# [Problem statement]
Set down, word for word, only the lines from the start of the records through the line bearing "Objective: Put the"; include no pictures.

(Source data begins)

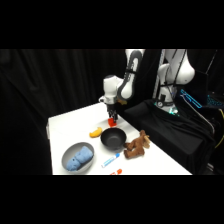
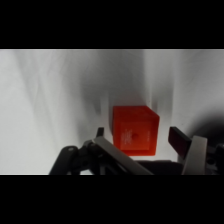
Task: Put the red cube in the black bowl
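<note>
My arm reaches in from 1 o'clock and drops near-vertical over the table, wrist pointing straight down. My pincer sits low at the red cube, which rests on the table just at 11 o'clock of the black bowl. In the wrist view my pincer is part open, its fingers standing on either side of the red cube with a gap showing on the right side; I can't tell if the left one touches. A yellow piece lies at 9 o'clock of the bowl, a grey bowl at 8 o'clock, a brown toy at 3 o'clock.
</note>
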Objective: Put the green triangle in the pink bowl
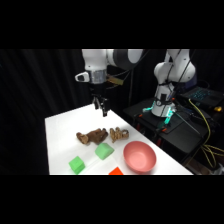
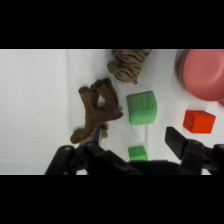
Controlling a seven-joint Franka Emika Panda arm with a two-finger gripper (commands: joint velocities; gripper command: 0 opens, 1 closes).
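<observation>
The tool point(image 1: 102, 107) hangs above the tabletop point(image 1: 62, 135) with its fingers spread wide, holding nothing. The green triangle point(image 1: 104, 151) lies on the tabletop just beside the pink bowl point(image 1: 139, 156), apart from it (a brown plush toy point(image 1: 92, 136) and a striped one point(image 1: 119, 134) lie just behind). A brighter green cube point(image 1: 76, 164) and an orange-red block point(image 1: 116, 171) sit near the front edge.

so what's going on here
The arm's gripper hangs open above the far part of the table, holding nothing. The green triangle lies on the table a little apart from the pink bowl, not yet in it. A brown plush toy, a striped plush toy, a brighter green cube and an orange-red block lie nearby.
</observation>
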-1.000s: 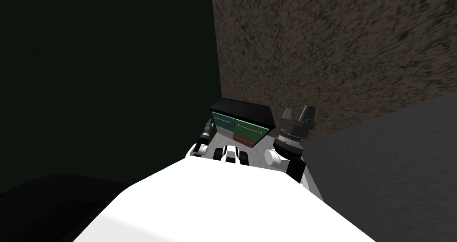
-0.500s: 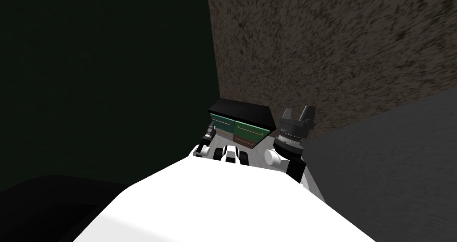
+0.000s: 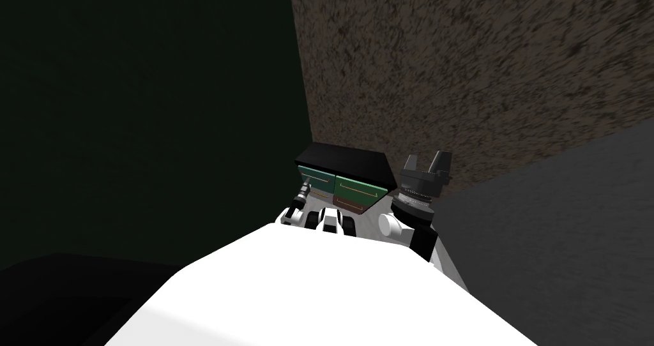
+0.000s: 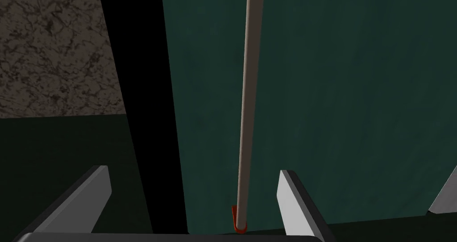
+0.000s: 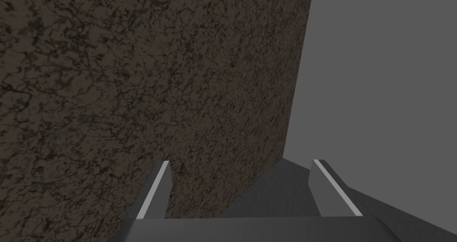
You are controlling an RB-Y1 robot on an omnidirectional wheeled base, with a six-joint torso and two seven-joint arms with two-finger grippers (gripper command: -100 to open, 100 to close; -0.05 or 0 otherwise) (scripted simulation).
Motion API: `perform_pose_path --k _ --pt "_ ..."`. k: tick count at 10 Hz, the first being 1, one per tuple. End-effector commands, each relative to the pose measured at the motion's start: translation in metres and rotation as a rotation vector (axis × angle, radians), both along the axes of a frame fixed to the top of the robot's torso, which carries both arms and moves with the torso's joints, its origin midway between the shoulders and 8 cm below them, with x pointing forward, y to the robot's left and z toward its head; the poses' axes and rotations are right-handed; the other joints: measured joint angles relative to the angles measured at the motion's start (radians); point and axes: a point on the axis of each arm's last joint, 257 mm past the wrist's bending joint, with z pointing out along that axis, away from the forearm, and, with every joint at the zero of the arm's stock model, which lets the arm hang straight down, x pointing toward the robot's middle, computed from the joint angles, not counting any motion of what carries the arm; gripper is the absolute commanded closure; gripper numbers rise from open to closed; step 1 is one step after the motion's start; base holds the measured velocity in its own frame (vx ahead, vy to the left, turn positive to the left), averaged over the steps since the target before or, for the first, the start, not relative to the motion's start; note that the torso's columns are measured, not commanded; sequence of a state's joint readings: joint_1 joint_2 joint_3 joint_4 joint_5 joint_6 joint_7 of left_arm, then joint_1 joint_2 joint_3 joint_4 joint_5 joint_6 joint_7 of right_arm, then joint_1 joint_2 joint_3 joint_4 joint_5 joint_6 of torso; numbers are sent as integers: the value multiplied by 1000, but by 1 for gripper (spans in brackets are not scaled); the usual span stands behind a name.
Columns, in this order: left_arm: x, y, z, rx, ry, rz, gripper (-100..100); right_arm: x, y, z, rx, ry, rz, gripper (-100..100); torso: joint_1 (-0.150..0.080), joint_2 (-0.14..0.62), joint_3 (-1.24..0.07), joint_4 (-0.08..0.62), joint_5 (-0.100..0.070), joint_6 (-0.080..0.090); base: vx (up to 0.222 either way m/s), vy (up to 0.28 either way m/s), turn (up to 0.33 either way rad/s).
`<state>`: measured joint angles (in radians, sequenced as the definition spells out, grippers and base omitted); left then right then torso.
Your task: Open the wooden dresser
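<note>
A low dresser (image 3: 345, 160) with a black top stands in the corner ahead, with green upper drawers and brown lower ones. My left gripper (image 3: 307, 182) reaches to its upper left green drawer (image 3: 317, 177). In the left wrist view the gripper (image 4: 192, 199) is open, and the drawer's thin pale bar handle (image 4: 247, 110) runs between its fingers, nearer one finger (image 4: 292, 201). The green drawer front (image 4: 348, 96) lies close behind. My right gripper (image 3: 426, 160) is raised beside the dresser's right end, open (image 5: 238, 181) and holding nothing.
A speckled brown wall (image 3: 479, 61) rises behind the dresser. A dark green wall (image 3: 147, 106) closes the left side and a plain grey wall (image 3: 562, 233) the right. A narrow strip of pale floor (image 3: 378, 207) shows before the dresser.
My left arm has stretched forward and its gripper has come up to the upper left green drawer. The view has shifted slightly. The right arm has not moved.
</note>
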<state>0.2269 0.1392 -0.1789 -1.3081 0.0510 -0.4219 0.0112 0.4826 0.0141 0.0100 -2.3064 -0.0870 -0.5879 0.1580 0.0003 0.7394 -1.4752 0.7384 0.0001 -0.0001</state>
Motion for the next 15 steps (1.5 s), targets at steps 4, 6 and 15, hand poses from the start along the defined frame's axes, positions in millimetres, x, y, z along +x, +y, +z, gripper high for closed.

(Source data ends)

# [Task output]
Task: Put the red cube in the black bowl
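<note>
My arm reaches in from 1 o'clock and drops near-vertical over the table, wrist pointing straight down. My pincer sits low at the red cube, which rests on the table just at 11 o'clock of the black bowl. In the wrist view my pincer is part open, its fingers standing on either side of the red cube with a gap showing on the right side; I can't tell if the left one touches. A yellow piece lies at 9 o'clock of the bowl, a grey bowl at 8 o'clock, a brown toy at 3 o'clock.
</note>
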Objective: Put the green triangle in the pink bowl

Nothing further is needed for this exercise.